There are times that those closest to us are the ones who could not accept Jesus Christ’s call of discipleship. There are times that the most difficult people to be catechized and evangelized are those dearest to us.
Many of us must have felt in many instances how our family or friends are the ones who reject the ways of Jesus, the values of Christ. In this highly competitive world so exaggerated by the social media when everyone feels so entitled and deserving for everything, people have become so impersonal in dealing with each other, forgetting the basic courtesies in life, especially respect and kindness. Many are blinded by fame and wealth forgetting God and the people around them.
Photo by Mr. Mon Macatangga, 12 May 2023.

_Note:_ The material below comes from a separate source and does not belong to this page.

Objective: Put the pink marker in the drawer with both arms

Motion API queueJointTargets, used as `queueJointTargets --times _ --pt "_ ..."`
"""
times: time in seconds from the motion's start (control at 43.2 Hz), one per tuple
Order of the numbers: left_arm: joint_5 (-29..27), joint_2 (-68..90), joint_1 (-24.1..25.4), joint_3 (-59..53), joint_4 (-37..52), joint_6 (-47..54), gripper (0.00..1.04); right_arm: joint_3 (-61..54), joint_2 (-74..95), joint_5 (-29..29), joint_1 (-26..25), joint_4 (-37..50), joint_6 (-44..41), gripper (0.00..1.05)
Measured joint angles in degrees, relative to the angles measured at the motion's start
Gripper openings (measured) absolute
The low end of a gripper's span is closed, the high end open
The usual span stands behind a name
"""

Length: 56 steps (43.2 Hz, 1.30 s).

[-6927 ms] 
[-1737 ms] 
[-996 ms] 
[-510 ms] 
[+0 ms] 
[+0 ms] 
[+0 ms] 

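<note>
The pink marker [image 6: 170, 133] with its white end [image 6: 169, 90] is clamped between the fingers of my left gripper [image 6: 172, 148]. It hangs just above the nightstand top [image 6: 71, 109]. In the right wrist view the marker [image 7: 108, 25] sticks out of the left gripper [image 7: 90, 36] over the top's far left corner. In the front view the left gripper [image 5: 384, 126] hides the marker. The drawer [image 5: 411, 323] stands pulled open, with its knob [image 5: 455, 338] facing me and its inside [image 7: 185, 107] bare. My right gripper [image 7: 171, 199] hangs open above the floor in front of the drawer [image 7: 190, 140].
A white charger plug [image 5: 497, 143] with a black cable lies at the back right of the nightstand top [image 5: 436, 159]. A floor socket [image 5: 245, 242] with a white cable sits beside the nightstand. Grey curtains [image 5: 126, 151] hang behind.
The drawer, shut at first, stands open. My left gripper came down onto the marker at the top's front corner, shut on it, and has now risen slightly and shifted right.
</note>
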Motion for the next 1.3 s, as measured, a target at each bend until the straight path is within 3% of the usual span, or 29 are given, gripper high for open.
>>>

This Sunday, Jesus is teaching us to always have him as the basis and foundation of our relationships. Remember the gospel two Sundays ago when upon seeing the crowds Jesus was “moved with pity because they were troubled and abandoned like sheep without a shepherd” that he taught us to pray for more workers in the harvest (Mt.9:36-37). The problems in the world can never be solved by money and any material thing but only by another person, by someone with the heart and face of Christ filled with his warmth and his loving presence, someone not afraid to love, not afraid to get hurt, not influenced by fads and trends or by what others say.

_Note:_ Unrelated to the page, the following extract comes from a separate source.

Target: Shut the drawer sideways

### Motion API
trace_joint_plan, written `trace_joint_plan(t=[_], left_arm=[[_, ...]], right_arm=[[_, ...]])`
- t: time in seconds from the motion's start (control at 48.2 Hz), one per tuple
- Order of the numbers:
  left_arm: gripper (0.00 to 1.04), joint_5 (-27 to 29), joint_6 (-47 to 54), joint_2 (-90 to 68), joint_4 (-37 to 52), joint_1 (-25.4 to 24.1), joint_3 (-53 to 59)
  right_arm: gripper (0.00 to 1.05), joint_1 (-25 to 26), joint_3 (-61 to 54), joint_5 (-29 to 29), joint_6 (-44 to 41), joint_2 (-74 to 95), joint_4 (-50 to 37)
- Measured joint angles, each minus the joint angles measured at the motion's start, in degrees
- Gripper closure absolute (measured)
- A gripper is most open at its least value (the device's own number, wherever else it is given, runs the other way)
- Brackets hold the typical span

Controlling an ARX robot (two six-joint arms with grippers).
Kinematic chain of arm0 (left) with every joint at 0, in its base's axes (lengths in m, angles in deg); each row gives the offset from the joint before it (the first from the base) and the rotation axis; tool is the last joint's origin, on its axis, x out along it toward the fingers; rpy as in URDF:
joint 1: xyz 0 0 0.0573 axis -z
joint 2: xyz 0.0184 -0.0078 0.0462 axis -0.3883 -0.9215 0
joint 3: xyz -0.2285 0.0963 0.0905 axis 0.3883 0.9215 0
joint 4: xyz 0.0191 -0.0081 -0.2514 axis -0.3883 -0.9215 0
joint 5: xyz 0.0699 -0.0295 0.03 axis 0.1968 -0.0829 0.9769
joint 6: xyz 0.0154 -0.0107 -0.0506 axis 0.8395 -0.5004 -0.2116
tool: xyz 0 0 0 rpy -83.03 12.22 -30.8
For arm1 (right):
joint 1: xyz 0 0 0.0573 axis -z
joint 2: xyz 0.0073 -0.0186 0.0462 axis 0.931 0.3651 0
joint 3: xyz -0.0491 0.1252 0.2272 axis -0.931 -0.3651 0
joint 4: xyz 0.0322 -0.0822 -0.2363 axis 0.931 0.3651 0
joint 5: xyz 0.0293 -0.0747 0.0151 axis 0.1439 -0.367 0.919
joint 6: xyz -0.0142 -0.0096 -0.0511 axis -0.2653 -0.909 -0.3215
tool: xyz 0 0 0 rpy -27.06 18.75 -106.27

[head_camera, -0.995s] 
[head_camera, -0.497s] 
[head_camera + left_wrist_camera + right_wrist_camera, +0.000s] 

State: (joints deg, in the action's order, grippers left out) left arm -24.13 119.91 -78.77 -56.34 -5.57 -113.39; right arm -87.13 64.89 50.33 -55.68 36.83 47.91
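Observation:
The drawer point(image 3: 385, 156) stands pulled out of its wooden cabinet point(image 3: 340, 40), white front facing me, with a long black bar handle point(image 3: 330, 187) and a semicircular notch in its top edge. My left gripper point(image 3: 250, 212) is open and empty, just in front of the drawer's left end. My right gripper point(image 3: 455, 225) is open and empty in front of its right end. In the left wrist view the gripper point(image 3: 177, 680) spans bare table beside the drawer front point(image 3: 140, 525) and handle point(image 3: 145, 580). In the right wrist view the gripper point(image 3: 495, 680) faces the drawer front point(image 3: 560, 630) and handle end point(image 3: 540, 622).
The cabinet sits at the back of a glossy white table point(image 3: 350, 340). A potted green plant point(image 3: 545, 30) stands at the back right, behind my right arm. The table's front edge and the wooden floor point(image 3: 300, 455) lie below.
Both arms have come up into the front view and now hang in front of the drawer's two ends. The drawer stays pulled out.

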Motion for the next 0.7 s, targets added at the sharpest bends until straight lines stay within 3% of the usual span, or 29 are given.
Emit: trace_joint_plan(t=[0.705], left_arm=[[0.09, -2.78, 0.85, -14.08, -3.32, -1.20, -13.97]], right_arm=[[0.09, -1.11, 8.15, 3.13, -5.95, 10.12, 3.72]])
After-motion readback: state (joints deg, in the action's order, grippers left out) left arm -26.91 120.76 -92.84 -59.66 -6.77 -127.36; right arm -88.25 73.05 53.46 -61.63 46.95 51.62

Everything in this life, in our ministry and in our discipleship has to be seen in the light of Jesus Christ. Things become cloudy or dull and shady when Jesus is absent that can greatly affect, for better or for worse, our relationships with one another. This we see in the first reading about the hospitality offered by that Shumenite woman to Elisha the prophet whom she recognized as a man of God. Elisha clearly saw the woman’s basis of hospitality – God – that he never abused it. In fact, we find a trace of humor when Elisha had to ask his servant what their graceful hostess most needed to reward her hospitality. Sometimes like Elisha in our being so focused in serving the Lord, we become so ignorant of the most obvious with those closest to us; imagine Elisha asking his servant what to reward the Shumenite woman, his seeming oblivious to the fact she and husband were childless! Eventually, Elisha would grant the couple the gift of a son whom he would later bring back to life.
At my 25th anniversary of ordination to the priesthood with friends from UST’s the Varsitarian, 18 April 2023.

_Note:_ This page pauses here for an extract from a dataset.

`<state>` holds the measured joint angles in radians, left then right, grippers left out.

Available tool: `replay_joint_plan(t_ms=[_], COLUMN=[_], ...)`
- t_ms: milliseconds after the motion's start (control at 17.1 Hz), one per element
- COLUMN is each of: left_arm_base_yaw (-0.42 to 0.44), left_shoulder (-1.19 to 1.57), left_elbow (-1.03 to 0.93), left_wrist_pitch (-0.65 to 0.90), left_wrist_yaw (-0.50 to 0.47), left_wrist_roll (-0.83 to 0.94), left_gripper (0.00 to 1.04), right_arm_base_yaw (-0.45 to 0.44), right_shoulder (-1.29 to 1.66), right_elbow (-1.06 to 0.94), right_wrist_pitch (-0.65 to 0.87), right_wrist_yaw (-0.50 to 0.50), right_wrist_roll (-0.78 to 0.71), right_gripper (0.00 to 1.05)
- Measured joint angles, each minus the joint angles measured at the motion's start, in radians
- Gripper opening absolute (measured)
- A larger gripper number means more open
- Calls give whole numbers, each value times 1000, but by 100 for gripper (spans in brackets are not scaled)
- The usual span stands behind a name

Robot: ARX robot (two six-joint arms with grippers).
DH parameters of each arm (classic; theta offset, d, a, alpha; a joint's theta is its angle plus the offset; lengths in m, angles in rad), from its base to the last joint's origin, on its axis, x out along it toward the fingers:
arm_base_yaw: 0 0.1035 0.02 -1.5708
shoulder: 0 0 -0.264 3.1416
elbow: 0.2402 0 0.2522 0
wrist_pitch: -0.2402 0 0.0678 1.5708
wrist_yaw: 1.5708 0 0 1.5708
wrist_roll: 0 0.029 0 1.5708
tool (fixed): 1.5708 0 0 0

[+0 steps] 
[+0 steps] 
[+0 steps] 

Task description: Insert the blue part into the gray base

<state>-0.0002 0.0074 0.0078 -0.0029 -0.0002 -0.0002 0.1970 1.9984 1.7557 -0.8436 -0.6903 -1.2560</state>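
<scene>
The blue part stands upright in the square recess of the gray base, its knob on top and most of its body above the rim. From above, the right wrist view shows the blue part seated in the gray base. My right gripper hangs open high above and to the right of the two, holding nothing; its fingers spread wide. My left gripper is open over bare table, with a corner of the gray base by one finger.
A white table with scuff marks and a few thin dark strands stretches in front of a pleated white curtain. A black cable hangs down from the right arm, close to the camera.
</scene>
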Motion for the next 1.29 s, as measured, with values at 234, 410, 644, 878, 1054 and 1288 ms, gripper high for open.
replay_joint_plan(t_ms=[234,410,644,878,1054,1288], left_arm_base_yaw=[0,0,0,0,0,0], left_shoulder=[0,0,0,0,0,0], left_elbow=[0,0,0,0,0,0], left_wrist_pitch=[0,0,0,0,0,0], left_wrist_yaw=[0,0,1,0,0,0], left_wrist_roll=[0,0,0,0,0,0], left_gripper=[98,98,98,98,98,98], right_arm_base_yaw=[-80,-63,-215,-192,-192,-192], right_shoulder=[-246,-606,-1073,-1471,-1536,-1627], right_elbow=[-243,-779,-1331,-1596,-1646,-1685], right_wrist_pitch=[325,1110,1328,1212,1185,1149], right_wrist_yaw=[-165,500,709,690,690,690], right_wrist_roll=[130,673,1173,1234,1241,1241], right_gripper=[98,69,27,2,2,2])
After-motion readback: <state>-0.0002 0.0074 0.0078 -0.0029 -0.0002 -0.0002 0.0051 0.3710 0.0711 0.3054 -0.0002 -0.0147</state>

To be possessed by Christ means to be “dead to sin and living for God in Christ Jesus” as St. Paul explained in our second reading today (Rom.6:11). For some it may sound foolish but that is the reality and mystery of life we have been reflecting since the resumption of Ordinary Time last month. It is what we call as Christian paradox when in our sharing in Christ’s paschal mystery of his suffering and death, that is also when we find and experience our resurrection and life.
Last Monday, a very dear friend died, Sr. Gina of the Religious of Good Shepherd. We met in 1984 when I joined UST’s the Varsitarian where she was an outgoing staff member. She was the one who proclaimed the first reading at my celebration of my 25th anniversary of ordination to the priesthood last April 18.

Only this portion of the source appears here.